- **Task objective**: In the material below, some lines carry "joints". Copy each such line.

- **Records for the exercise**:
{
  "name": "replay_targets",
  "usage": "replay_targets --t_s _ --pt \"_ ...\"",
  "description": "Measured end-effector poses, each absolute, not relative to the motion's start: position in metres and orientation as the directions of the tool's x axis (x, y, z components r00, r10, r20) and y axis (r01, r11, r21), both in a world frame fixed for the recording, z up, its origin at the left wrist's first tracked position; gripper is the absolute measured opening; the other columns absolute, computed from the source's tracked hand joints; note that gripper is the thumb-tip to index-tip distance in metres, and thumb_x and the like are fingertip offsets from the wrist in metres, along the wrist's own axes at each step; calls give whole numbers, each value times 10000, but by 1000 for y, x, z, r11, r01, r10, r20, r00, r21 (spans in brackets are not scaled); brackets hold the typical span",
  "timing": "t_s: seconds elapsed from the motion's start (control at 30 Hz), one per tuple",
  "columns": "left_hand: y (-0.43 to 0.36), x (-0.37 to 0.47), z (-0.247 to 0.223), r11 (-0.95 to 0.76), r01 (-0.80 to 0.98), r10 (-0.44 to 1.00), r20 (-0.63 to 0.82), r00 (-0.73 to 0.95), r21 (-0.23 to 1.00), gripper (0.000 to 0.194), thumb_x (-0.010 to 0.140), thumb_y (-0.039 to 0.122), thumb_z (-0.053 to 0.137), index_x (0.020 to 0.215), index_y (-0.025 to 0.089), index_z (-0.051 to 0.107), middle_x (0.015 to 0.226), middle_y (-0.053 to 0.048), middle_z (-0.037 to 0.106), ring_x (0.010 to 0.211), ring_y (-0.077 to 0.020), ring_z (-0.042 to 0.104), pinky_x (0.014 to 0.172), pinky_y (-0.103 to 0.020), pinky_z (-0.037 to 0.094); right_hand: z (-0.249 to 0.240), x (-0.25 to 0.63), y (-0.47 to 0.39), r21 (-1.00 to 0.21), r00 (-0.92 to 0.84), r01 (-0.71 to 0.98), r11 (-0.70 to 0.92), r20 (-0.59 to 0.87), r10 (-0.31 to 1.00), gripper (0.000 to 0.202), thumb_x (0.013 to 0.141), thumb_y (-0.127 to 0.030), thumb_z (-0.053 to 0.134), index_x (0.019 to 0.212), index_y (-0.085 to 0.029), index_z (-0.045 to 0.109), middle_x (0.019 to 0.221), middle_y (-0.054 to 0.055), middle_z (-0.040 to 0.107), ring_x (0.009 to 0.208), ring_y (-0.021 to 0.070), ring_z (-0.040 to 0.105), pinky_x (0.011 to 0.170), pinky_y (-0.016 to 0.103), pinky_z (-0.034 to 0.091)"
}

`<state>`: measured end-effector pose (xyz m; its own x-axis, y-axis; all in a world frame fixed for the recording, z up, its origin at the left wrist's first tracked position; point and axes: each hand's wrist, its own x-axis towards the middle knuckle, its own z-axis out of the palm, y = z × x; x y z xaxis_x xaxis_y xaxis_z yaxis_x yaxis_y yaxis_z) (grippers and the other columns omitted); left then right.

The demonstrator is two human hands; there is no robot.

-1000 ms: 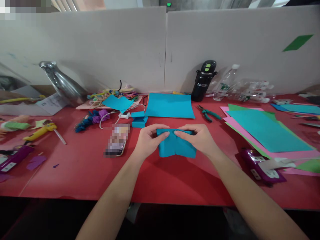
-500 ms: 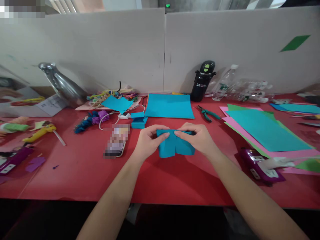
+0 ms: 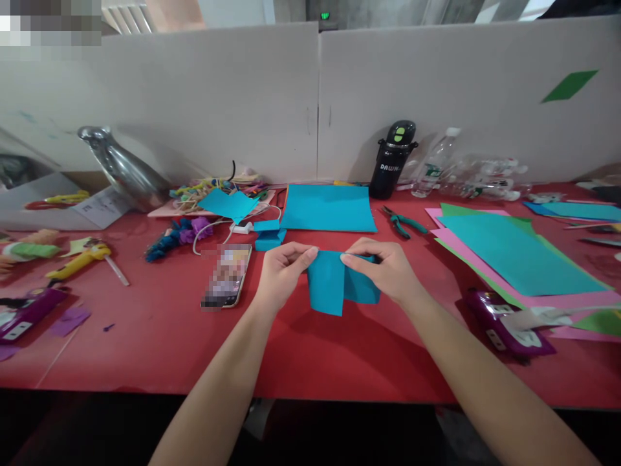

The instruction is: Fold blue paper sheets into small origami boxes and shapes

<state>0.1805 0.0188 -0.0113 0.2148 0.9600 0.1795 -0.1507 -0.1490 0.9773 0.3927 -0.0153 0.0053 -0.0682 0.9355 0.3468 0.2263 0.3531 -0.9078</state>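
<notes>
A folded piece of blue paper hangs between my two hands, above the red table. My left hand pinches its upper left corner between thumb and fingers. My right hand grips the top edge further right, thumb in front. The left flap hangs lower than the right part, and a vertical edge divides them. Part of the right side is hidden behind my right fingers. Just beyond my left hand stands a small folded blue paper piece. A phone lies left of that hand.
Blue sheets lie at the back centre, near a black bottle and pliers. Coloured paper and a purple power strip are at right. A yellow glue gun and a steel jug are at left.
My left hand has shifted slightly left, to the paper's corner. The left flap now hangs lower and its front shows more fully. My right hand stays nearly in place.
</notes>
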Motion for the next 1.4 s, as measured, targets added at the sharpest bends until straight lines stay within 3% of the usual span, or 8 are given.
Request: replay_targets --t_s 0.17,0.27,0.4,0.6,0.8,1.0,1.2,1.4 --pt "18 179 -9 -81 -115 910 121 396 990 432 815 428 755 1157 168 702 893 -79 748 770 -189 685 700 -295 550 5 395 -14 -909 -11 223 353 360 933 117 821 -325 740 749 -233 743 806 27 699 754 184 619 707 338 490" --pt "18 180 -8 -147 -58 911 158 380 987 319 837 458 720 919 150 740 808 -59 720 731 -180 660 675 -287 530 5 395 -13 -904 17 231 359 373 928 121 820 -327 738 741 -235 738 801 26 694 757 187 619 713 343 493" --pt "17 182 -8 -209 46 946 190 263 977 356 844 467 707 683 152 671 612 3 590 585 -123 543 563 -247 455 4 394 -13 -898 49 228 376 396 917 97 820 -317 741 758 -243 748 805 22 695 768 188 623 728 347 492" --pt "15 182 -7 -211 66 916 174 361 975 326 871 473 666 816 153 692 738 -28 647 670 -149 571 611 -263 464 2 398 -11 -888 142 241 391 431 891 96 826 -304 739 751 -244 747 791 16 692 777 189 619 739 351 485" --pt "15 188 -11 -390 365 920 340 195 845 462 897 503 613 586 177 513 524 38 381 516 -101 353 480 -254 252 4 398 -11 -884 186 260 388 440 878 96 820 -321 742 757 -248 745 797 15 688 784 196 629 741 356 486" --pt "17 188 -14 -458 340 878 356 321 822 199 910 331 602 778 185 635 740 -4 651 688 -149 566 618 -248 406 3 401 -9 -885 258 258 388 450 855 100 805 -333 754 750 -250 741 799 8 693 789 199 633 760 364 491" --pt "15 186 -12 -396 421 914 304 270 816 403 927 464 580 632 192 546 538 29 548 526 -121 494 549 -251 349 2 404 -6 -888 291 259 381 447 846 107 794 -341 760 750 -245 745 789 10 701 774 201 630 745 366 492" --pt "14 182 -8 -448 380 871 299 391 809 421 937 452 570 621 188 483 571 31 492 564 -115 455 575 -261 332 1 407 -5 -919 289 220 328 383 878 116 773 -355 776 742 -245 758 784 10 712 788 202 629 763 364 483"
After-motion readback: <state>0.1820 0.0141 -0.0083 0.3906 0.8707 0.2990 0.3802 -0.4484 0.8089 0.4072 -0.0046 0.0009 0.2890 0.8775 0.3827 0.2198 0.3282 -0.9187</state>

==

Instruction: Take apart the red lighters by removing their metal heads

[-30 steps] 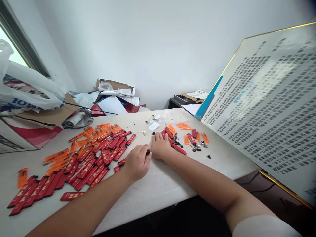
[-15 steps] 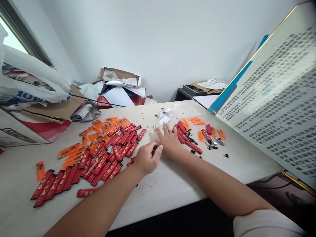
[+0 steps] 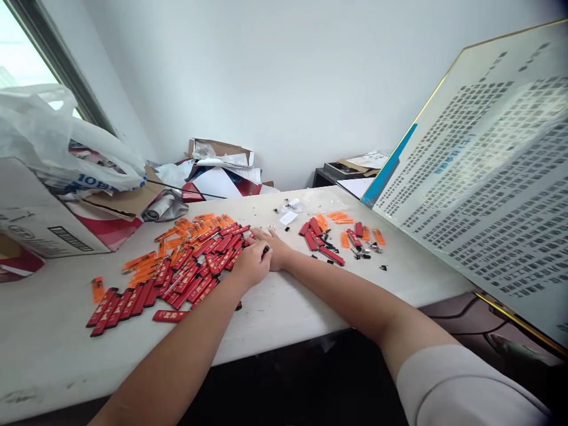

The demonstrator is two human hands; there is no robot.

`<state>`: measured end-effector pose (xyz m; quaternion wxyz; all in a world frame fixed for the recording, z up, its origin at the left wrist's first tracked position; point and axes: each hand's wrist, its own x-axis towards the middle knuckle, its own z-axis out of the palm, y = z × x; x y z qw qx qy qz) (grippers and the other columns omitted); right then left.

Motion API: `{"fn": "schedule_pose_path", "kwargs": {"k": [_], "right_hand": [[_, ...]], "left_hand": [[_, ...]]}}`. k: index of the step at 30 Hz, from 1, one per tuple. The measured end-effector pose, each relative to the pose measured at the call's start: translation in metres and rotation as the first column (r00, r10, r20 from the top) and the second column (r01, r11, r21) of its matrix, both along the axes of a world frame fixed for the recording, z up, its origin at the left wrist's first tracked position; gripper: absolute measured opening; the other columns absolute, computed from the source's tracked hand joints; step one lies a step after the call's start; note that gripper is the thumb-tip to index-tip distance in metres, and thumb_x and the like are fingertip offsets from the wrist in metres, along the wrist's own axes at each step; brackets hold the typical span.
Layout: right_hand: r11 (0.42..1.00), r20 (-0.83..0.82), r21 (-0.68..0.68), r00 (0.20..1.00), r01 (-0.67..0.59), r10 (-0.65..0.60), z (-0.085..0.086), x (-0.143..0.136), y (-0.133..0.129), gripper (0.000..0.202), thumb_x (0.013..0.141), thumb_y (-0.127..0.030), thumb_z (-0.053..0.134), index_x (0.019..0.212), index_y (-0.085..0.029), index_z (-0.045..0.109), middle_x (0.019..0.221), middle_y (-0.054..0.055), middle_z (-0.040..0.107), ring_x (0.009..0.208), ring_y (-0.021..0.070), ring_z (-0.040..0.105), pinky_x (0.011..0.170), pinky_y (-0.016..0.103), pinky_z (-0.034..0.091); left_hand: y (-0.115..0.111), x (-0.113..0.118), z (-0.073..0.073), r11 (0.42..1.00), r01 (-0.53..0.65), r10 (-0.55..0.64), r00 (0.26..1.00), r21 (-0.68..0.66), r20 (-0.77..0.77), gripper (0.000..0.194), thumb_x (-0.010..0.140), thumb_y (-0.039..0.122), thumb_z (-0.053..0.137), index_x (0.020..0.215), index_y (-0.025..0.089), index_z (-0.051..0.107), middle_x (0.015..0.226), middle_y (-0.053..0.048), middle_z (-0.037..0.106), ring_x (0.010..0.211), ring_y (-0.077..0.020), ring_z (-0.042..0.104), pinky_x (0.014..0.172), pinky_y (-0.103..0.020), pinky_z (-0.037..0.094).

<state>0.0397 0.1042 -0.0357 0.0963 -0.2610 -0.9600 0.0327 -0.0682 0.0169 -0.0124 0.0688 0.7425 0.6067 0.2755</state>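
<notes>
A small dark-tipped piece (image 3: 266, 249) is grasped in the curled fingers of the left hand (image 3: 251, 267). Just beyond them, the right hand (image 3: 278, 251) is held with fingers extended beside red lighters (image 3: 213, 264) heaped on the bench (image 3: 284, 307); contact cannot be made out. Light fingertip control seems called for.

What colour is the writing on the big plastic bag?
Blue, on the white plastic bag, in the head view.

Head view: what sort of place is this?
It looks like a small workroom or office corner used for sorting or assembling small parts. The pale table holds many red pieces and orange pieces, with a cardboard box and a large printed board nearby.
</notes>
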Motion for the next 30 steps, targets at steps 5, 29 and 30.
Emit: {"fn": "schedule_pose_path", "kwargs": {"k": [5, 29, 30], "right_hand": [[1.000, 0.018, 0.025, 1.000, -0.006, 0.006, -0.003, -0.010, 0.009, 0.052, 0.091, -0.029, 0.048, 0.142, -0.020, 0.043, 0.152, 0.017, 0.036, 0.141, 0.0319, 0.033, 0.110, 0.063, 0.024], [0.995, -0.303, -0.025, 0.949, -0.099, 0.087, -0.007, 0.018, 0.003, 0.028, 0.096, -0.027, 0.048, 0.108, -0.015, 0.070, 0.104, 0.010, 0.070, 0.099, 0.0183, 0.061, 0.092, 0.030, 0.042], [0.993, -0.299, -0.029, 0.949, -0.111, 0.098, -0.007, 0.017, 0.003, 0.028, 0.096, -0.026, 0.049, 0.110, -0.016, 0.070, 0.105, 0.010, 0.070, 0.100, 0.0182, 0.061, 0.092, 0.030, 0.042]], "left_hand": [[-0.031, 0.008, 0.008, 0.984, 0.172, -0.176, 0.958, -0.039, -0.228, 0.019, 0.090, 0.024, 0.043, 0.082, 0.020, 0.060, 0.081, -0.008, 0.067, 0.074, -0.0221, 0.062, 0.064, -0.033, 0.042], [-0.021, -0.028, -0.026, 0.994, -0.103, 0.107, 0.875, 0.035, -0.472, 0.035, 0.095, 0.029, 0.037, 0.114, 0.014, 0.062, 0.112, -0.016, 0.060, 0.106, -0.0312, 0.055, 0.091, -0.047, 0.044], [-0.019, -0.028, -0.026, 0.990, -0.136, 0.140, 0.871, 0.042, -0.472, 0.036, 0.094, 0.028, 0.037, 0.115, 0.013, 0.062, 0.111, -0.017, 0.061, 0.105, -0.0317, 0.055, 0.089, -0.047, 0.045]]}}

- **Expected output**:
  "description": "Measured end-effector poses, each absolute, not relative to the motion's start: position in metres and orientation as the directions of the tool's x axis (x, y, z components r00, r10, r20) and y axis (r01, r11, r21), both in a world frame fixed for the recording, z up, its origin at the left wrist's first tracked position; gripper is the absolute measured opening; the other columns absolute, computed from the source's tracked hand joints; note that gripper is the thumb-tip to index-tip distance in metres, and thumb_x and the like are fingertip offsets from the wrist in metres, along the wrist's own axes at each step; calls give whole numbers, each value times 10000, but by 1000 for y, x, z, r11, r01, r10, r20, r00, r21 (spans in brackets are not scaled); brackets hold the typical span",
Motion API: `{"fn": "schedule_pose_path", "kwargs": {"k": [_], "right_hand": [[_, ...]], "left_hand": [[_, ...]]}}`. k: index of the step at 30 Hz, from 1, one per tuple. The measured end-effector pose, each relative to the pose measured at the call's start: translation in metres and rotation as the first column (r00, r10, r20 from the top) and the second column (r01, r11, r21) of its matrix, both along the axes of a world frame fixed for the recording, z up, its origin at the left wrist's first tracked position; gripper: absolute measured opening; the other columns absolute, computed from the source's tracked hand joints; step one lies a step after the call's start; note that gripper is the thumb-tip to index-tip distance in metres, and thumb_x and the like are fingertip offsets from the wrist in metres, along the wrist's own axes at each step; brackets hold the typical span.

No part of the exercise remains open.